Task to complete> Could you set down exactly the lines of the data below, starting at the one that holds "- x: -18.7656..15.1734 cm" and ending at the one that holds "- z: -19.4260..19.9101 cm", both included, and only those?

Given data>
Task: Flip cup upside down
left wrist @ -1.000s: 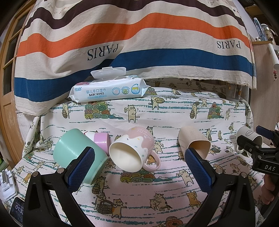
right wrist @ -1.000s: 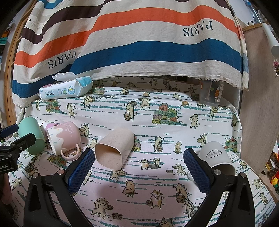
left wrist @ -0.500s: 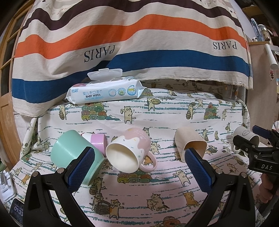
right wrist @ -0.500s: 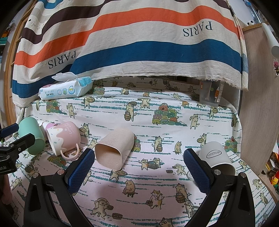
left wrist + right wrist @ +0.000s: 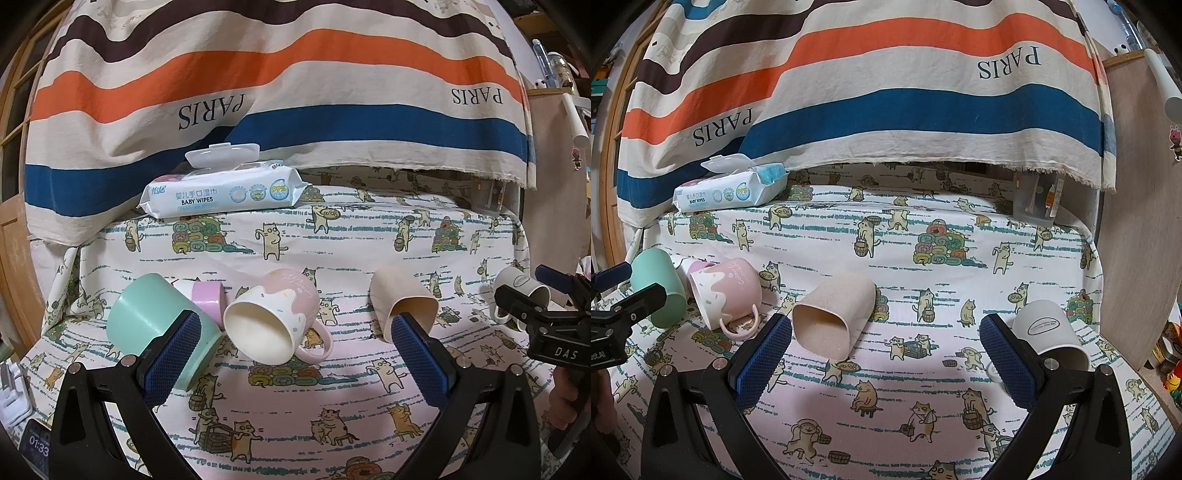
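Note:
Several cups lie on their sides on the cat-print cloth. In the left wrist view: a mint green cup, a small lilac cup, a pink-and-white mug with its mouth toward me, a beige cup and a white mug. My left gripper is open and empty, just short of the pink mug. In the right wrist view my right gripper is open and empty, with the beige cup ahead on its left and the white mug by its right finger.
A pack of baby wipes lies at the back left under a hanging striped cloth. A clear box stands at the back right. A wooden panel borders the right side. A phone lies at lower left.
The left gripper has shifted slightly, so the cups sit a bit lower-left in its view. The right gripper view is unchanged.

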A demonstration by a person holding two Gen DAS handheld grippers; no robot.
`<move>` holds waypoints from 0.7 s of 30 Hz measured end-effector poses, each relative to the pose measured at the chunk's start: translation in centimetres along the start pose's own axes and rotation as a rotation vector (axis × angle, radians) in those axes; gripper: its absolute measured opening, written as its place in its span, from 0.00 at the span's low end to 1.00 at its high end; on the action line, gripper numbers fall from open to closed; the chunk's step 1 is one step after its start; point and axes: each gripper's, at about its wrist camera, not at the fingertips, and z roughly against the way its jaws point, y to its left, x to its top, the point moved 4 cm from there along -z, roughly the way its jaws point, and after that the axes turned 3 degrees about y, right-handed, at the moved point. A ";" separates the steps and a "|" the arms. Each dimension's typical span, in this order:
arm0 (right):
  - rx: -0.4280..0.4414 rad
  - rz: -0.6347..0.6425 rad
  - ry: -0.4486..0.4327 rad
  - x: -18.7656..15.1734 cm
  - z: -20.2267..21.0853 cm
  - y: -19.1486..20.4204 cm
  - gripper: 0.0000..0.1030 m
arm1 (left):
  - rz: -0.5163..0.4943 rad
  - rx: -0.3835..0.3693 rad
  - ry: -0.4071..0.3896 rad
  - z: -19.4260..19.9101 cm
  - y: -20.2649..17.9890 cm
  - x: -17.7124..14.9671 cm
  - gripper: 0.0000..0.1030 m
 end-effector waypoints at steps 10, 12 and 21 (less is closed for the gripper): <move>-0.002 0.000 0.003 0.2 0.1 -0.1 0.99 | 0.007 0.010 0.004 -0.1 0.3 0.0 0.99; 0.001 -0.002 0.002 0.1 0.3 -0.1 0.99 | 0.003 0.011 0.003 -0.1 0.2 0.0 0.99; -0.002 -0.010 -0.015 0.2 0.7 -0.3 0.99 | -0.007 -0.012 0.007 -0.1 -0.1 0.0 0.99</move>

Task response>
  - x: -18.7656..15.1734 cm
  - z: -20.2267..21.0853 cm
  - y: -19.1486..20.4204 cm
  - gripper: 0.0000..0.1030 m
arm1 (left):
  - rz: -0.5163..0.4943 rad
  - rx: -0.3835..0.3693 rad
  - ry: -0.4071..0.3896 rad
  - z: -19.4260..19.9101 cm

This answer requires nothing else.